[Opening Material provided section]
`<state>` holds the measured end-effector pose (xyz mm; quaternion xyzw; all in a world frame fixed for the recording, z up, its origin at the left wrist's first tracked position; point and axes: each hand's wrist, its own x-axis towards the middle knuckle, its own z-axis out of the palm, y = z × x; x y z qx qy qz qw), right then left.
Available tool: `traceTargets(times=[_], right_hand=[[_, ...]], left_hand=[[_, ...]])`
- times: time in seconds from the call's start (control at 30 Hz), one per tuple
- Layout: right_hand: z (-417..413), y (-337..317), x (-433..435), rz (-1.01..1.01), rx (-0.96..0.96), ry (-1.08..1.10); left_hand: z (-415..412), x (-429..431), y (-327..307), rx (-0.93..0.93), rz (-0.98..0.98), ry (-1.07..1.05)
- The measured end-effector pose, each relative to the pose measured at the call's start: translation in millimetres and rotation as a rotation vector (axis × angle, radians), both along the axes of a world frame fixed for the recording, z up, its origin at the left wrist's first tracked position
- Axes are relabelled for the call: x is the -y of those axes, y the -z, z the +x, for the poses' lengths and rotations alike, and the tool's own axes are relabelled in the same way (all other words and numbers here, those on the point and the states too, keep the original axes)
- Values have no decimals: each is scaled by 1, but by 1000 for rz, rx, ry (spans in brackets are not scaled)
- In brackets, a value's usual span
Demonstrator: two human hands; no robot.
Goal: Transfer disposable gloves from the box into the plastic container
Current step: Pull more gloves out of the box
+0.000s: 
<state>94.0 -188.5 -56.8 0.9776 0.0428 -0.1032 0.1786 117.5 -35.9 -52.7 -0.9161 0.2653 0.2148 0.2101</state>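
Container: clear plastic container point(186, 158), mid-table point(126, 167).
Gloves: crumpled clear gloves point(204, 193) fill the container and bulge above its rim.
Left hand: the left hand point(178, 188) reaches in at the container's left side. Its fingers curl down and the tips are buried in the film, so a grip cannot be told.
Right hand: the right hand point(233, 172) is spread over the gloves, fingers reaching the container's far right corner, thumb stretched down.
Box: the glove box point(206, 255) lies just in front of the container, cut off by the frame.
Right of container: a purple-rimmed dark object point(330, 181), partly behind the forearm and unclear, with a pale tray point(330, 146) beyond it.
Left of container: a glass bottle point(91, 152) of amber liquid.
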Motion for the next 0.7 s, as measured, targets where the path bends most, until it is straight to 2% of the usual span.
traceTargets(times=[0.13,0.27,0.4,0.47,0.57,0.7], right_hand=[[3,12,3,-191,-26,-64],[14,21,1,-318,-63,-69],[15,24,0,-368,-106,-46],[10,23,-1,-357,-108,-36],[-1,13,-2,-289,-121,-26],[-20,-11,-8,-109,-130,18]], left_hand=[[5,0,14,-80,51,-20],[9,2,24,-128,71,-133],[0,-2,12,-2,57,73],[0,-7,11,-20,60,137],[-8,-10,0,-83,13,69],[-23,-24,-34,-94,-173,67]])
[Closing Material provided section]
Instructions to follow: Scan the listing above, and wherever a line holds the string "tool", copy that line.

Solution for this task:
Available tool: `traceTargets(times=[_], right_hand=[[_, ...]], left_hand=[[_, ...]])`
- Axes are relabelled for the call: x is the -y of those axes, y the -z, z the +x, for the poses' lengths and rotations alike, and the tool's own axes are relabelled in the same way (all other words and numbers here, those on the point and the states too, keep the original axes)

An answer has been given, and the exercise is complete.